Your task: Look through the material below and copy exactly the lines from the line with "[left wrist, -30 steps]" to the line with "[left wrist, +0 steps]", those two lines included.

──────

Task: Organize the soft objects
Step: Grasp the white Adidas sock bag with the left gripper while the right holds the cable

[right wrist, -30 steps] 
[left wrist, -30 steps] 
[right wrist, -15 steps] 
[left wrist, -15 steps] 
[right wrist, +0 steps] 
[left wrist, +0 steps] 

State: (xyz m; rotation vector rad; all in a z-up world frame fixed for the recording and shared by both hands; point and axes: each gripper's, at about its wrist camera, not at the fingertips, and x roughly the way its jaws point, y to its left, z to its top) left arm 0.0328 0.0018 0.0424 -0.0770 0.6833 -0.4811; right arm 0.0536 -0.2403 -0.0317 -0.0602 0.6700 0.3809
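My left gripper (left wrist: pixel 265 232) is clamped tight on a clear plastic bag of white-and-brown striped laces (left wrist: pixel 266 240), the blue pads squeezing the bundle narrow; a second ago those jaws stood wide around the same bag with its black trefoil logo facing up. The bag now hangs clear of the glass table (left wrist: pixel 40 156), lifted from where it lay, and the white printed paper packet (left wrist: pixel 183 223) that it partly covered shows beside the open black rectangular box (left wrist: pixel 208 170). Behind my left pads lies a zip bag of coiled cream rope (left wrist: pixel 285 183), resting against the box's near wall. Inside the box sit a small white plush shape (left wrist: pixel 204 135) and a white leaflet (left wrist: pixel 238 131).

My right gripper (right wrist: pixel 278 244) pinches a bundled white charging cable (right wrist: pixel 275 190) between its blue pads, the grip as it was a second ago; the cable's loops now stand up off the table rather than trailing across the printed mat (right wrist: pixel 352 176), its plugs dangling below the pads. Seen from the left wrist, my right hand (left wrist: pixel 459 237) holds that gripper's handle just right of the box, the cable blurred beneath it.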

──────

Answer box:
[left wrist, -30 steps] 
[right wrist, -15 steps] 
[left wrist, -15 steps] 
[right wrist, +0 steps] 
[left wrist, +0 steps] 

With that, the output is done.